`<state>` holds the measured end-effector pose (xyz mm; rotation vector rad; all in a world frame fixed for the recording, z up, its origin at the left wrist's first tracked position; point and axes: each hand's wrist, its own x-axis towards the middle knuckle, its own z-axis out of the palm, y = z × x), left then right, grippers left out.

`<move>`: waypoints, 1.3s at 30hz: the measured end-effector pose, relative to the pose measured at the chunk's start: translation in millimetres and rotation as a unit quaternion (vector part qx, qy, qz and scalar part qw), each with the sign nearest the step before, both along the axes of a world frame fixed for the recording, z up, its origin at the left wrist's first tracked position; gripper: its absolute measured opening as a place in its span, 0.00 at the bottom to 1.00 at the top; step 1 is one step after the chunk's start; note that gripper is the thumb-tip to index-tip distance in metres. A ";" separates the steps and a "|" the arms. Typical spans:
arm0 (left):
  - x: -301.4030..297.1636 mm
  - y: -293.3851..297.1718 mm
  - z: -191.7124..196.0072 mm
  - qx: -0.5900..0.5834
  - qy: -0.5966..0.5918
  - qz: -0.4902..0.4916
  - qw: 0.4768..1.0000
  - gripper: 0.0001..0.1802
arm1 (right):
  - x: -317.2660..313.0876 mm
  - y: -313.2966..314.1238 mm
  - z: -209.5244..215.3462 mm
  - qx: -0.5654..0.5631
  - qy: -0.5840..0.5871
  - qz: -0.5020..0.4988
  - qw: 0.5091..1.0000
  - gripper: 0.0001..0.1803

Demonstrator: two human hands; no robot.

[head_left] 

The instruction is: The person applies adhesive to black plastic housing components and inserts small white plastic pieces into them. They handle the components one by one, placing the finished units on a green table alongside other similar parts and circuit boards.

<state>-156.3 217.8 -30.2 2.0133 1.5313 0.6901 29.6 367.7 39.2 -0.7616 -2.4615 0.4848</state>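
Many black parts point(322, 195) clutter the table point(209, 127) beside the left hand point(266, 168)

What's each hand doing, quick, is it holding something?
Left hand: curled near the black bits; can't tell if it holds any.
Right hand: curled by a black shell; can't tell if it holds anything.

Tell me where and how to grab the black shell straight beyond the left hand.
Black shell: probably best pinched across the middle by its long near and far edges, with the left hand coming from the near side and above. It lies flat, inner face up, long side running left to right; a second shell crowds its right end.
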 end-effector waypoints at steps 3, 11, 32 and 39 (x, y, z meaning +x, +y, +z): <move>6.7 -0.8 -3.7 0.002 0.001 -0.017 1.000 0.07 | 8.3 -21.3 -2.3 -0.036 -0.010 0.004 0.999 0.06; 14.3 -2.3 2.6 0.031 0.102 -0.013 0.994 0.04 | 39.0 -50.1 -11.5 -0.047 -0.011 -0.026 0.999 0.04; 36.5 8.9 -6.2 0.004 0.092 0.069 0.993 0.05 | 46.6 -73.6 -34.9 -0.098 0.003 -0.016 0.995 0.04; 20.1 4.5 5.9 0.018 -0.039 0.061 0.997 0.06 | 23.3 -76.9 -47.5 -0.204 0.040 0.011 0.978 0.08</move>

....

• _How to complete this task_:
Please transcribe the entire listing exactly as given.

• _Reply_:
`<state>` holds the measured end-effector pose (xyz mm; rotation vector rad; all in a world frame fixed for the recording, z up, its origin at the left wrist's first tracked position; point and axes: each hand's wrist, its own x-axis towards the middle knuckle, its own z-axis out of the palm, y = z × x), left then right, grippers left out.

`<move>`: waypoints, 1.3s at 30hz: the measured end-effector pose, relative to the pose measured at the chunk's start: translation in millimetres and rotation as a unit quaternion (vector part qx, qy, qz and scalar part qw), each with the sign nearest the step before, both along the axes of a world frame fixed for the recording, z up, its origin at the left wrist's first tracked position; gripper: its absolute measured opening as a place in its span, 0.00 at the bottom to 1.00 at the top; step 1 is one step after the chunk's start; note that gripper is the thumb-tip to index-tip distance in metres. A ";" separates the steps and a "|" the arms. Typical spans:
arm0 (left):
  - x: -301.4030..297.1636 mm
  - y: -293.3851..297.1718 mm
  - z: -191.7124..196.0072 mm
  - qx: -0.5900..0.5834
  - qy: -0.5966..0.5918
  - qz: -0.4902..0.4916
  - qw: 0.4768..1.0000
  - gripper: 0.0001..0.1802
arm1 (right):
  - x: -317.2660..313.0876 mm
  - y: -313.2966..314.1238 mm
  - z: -209.5244..215.3462 mm
  - qx: -0.5654..0.5631
  - qy: -0.5840..0.5871
  - qz: -0.5020..0.4988
  - qw: 0.5091..1.0000
  - gripper: 0.0001..0.1803

Demonstrator: two human hands; no robot.

[head_left] 

The instruction is: The person applies adhesive to black plastic housing components and inserts small white plastic pieces into them. They handle the components one by one, placing the finished units on a green table alongside other similar parts and circuit boards.

<state>-156.3 217.8 -30.2 2.0133 1.5313 0.6901 29.6 367.7 39.2 -0.7616 -2.4615 0.4848</state>
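Many black parts point(322, 195) clutter the table point(209, 127) beside the left hand point(266, 168)

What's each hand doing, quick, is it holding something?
Left hand: curled near the black bits; can't tell if it holds any.
Right hand: curled by a black shell; can't tell if it holds anything.

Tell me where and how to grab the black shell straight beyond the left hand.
Black shell: probably best pinched across the middle by its long near and far edges, with the left hand coming from the near side and above. It lies flat, inner face up, long side running left to right; a second shell crowds its right end.
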 end-effector waypoints at steps 3, 11, 32 and 39 (x, y, z meaning +x, +y, +z): <move>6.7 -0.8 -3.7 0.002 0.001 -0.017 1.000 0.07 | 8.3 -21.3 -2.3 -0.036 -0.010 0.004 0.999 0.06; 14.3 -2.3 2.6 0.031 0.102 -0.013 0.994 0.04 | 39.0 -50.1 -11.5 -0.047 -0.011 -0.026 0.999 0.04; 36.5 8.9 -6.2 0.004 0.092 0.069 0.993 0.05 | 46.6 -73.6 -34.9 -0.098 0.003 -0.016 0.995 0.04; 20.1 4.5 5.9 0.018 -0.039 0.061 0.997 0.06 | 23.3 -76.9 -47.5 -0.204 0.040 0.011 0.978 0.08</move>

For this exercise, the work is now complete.